§ EXERCISE INSTRUCTIONS: In how many lines of the listing below does "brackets" appear? Give only the figure.

##### PROVIDED DATA

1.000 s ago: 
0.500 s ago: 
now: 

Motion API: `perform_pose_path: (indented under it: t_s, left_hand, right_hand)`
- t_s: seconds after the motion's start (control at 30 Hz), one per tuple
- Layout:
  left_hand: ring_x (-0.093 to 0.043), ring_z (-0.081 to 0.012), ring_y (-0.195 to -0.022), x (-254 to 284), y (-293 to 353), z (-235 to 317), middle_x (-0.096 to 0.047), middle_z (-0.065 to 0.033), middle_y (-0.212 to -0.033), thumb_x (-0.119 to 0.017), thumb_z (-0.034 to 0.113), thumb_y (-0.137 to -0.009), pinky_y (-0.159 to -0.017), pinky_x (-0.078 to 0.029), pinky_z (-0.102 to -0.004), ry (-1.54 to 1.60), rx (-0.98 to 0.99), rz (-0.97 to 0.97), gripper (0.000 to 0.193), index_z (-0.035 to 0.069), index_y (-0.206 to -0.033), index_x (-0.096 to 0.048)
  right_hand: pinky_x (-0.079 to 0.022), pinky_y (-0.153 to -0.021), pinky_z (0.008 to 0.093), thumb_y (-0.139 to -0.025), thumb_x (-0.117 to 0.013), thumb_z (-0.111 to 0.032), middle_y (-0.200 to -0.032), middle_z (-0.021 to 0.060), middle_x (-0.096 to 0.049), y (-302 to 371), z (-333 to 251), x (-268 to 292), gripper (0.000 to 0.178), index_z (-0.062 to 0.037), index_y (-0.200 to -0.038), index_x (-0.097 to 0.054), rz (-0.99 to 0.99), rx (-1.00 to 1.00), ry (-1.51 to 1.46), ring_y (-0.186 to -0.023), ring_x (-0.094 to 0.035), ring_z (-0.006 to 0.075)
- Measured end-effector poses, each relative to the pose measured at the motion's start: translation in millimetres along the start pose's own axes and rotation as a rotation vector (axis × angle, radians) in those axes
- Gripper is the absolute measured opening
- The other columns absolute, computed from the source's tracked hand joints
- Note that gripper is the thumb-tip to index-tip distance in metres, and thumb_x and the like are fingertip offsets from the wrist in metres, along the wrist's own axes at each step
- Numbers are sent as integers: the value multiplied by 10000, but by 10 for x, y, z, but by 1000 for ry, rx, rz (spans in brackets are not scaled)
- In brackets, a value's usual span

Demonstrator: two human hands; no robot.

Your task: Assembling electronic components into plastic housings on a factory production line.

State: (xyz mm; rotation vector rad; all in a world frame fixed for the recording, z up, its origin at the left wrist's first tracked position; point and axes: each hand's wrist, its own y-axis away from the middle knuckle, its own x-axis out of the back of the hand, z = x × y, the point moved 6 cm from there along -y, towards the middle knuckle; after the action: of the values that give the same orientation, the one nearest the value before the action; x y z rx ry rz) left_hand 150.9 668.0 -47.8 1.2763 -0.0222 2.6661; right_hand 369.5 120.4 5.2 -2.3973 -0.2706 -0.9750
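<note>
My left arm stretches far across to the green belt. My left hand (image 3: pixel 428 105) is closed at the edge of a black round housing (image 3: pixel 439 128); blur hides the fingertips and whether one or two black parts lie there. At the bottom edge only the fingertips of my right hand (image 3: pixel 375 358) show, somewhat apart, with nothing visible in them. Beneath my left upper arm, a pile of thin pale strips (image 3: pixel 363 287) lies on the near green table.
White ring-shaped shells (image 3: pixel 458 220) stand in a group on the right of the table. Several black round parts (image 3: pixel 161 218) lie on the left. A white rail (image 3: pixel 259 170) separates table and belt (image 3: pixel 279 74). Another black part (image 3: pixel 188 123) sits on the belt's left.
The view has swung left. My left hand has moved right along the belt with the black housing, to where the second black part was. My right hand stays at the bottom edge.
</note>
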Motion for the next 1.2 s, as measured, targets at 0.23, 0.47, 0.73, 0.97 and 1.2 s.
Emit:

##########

§ ANSWER FOR THIS EXERCISE: 2